Penticton Western News - 4/1/2017

The federal government is underfunding family support on aboriginal reserves and its system makes it more likely that aboriginal children will be taken into government care, B.C.’s Representative for Children and Youth says.

Representative Bernard Richard issued a report Thursday that found B.C.’s 23 delegated aboriginal child welfare agencies have similar problems as the provincial Ministry of Children and Family Development: insufficient staff and high caseloads of children taken from their families.

Ottawa is legally responsible to provide on-reserve education and social services, but provides extra funding only after a children are removed from their families. The formula effectively means delegated agencies are rewarded for taking more children into care, one reason why aboriginal children are 17 times more likely to be removed from their families than non-aboriginal children.

“Federal funding does not account for the real needs of children and families living on-reserve in B.C.” Richard wrote. “Nor does operational funding provided by Indigenous and Northern Affairs Canada adequately cover essential capital costs such as office space, computers and vehicles.”

B.C. Children and Family Development Minister Stephanie Cadieux accepted Richard’s criticism that the province has its own funding problems, with its delegated agencies not receiving the same funding as ministry services.

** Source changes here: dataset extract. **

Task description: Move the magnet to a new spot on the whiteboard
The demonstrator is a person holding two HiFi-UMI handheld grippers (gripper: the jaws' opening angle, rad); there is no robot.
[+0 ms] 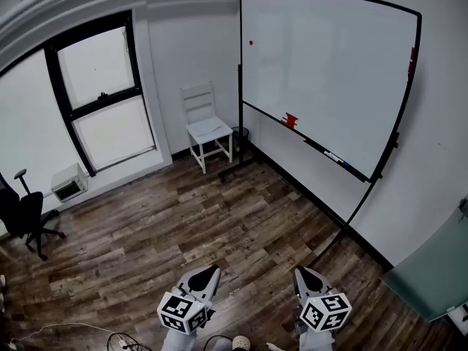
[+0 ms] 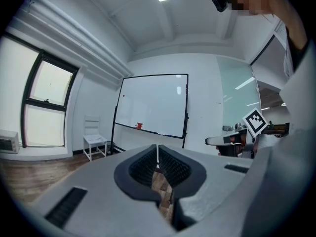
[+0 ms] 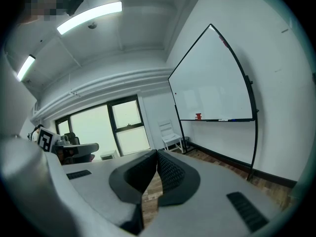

This year’s ministry budget includes an additional $14.4 million to bring funding for delegated agencies up to the same level as the ministry, with the same target of a maximum 20 cases per social worker, Cadieux said.

Richard said his interviews with staff at delegated aboriginal agencies reported average caseloads of 30 children.

Cadieux said the province is implementing recommendations made last year by Grand Chief Ed John, a former minister brought in to make recommendations on culturally appropriate support for aboriginal children.

B.C. is in talks with Ottawa to convince them that more on-reserve family support is needed to keep children with their families, Cadieux said.